Светлый фон

Аллэивар взобралась на Йэн и выпрямилась на ее спине, и на один миг Меред подумалось, что перед ней — могучая воительница из старых, давно забытых легенд, опасная и дикая. Мигнул золотой глаз, ветер взметнул пепельные короткие прядки ее челки — и Аллэивар, развернув химеру, направилась прочь, оставляя Птиц и ведьму за спиной. Химера Тэарги мягко бежала следом за ними, даже не оборачиваясь на свою хозяйку, и Меред вновь задумалась: видимо, до конца химер не мог приручить никто — даже чародейки, в чьих руках лежала сила подземелий. Меред передернула плечами, провожая взглядом силуэт Аллэи, а затем вновь обернулась к бесконечному простору Наамаха.

— Ну что ж, — Атеа выжидающе уставилась на ведьму, фальшиво улыбаясь, — Доброй дороги и тебе, госпожа Знающая, мы были несказанно рады твоей компании и будем очень тосковать без тебя…

— Не стоит, — Тэарга чуть склонила голову, и на ее уста легла тень улыбки, — Я ведь никуда не ухожу.

— Хм, — Атеа моргнула — ожидала-то она явно другого, — А я думала, что… что на границе Наамаха наши дороги разойдутся…

— Нет, не тревожься, — качнула головой Тэаргавар, легко проходя мимо Атеа и направляясь к единственному видимому спуску с утеса. Лебедь возмущенно уставилась ей в спину, а эльфийка, даже не обернувшись, бросила через плечо, — Идемте. Думаю, нет смысла медлить — в долине должно быть не так холодно. Мне бы не хотелось промерзнуть.

Атеа скривилась и искоса взглянула на Меред, неохотно следуя за ведьмой. Всем своим видом она показывала, что больше всего на свете хотела бы избавиться от Тэаргавар — и Меред даже понимала ее, однако ничего тут не попишешь. Приходилось мириться с нею, как с холодными ветрами, неотступно следующими за ними, как с серым небом, тяжело нависшим над головой. Птица еще раз обернулась вслед Аллэи, но на утесе уже никого не было — лишь белый простор на тысячи верст вокруг.

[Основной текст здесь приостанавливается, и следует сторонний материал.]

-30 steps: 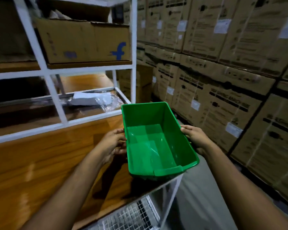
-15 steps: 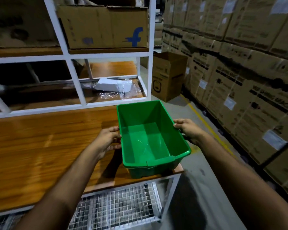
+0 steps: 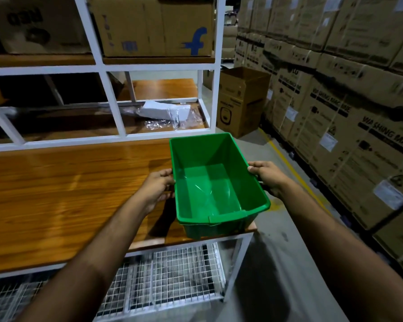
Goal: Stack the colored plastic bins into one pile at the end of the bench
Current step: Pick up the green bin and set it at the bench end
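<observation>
At the right end of the wooden bench (image 3: 56, 194), a glossy green plastic bin (image 3: 215, 182), rectangular and empty, is gripped by its long rims: left hand (image 3: 157, 188) and right hand (image 3: 269, 177) each closed on a side. Cartons (image 3: 349, 126) alongside read "WASHING MACHINE"; a shelved box (image 3: 157, 26) bears a blue "f".

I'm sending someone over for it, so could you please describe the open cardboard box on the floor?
Find the white shelf frame behind the wooden bench. Just past its right-hand post, the open cardboard box stands alone on the floor. Unlike the sealed cartons stacked along the wall, its top flaps are open.
</observation>
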The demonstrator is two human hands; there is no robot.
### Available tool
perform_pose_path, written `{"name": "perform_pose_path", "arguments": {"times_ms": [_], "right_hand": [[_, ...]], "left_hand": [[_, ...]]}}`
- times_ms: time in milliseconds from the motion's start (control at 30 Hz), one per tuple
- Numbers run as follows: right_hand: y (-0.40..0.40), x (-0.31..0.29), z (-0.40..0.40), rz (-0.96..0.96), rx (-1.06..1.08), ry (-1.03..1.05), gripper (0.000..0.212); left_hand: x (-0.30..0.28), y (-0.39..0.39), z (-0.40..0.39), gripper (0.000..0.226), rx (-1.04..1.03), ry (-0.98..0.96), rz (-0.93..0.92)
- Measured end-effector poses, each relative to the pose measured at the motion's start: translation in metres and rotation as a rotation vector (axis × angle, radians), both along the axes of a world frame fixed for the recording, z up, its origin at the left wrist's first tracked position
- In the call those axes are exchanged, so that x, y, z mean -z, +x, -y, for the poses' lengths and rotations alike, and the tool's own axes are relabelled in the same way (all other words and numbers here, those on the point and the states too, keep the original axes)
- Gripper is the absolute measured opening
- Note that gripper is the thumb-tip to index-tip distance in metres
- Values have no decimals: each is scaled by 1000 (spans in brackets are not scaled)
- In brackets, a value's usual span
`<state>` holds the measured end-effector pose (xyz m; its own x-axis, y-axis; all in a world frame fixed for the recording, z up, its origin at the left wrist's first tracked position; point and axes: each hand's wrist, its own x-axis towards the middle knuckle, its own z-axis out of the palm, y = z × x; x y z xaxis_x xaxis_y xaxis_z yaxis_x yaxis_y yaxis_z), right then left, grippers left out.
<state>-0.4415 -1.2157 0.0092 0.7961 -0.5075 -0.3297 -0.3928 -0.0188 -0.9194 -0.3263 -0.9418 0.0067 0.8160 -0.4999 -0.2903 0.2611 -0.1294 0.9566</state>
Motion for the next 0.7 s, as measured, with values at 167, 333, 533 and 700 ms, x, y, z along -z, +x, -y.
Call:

Пока они спускались в низину, Меред усиленно вспоминала сны, пришедшие к ней нынешней ночью. Кожей она ощущала ветер степей и морскую соль, и чувство было до того родное, что даже холода Наамаха не могли прогнать его. Однако образы, такие яркие несколько часов назад, размылись и теперь казались укутанными в туманы. Девушка тщетно ловила их, как ловят светлячков дети, чтоб посадить их в бумажный фонарик, — но раз за разом те ускользали из памяти. Оставались лишь короткие обрывки-вспышки — золото волос самой прекрасной в мире женщины, яблоневые лепестки, море с белыми гребнями волн, отцовский дом, сладко пахнущий древесиной, Праздник Лета и цветные ленты. Но кроме этого — ничего. Разве что светлая, приятно тянущая тоска в груди — такая, которую прятать бы к самому сердцу да бережно хранить.